In Joanna S. Robinson v. State of Indiana, 20A04-1209-CR-561, Robinson was stopped after a sheriff’s deputy observed her drive off the right side of the road twice. During the traffic stop, Robinson failed three sobriety tests and admitted she had marijuana in her bra.

At trial, Robinson filed a motion to suppress the evidence obtained at the traffic stop, asserting the deputy lacked reasonable suspicion to stop her because the video from the sheriff’s car showed that she stayed within her lane.

While the trial court conceded it could not conclude from the video that her car actually left the road, the court did see the vehicle veering on two occasions onto the fog line which is sufficient to justify a stop.
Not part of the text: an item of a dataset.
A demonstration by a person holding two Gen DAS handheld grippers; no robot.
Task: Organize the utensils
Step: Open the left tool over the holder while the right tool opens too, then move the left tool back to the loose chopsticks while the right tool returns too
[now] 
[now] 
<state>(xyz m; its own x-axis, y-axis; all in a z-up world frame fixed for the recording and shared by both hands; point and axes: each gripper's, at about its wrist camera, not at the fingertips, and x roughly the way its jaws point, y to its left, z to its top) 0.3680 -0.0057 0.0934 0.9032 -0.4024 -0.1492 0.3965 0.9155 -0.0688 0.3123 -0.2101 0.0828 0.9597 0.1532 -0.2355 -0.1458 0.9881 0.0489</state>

It subsequently denied Robinson’s motion.

Robinson was convicted of operating a vehicle with a suspended license, a Class A misdemeanor; possession of marijuana, a Class A misdemeanor; and operating a vehicle while intoxicated, a Class A misdemeanor.

The COA ruled that Robinson’s brief contact with the fog line was not sufficient to provide reasonable suspicion that she was impaired. Consequently, the court found the evidence obtained from the stop should not have been admitted and Robinson’s convictions must be reversed.

At the appeal, both parties referenced Barrett v. State, 837 N.E.2d 1022 (Ind. Ct. App. 2005), trans. denied (2006). Here the majority concluded that driving on the fog line was a sign of impairment and combined with a tip about drug activity, provided reasonable suspicion for the traffic stop.

However, Judge Paul Mathias dissented, arguing that briefly touching the fog line was insufficient to establish reasonable suspicion.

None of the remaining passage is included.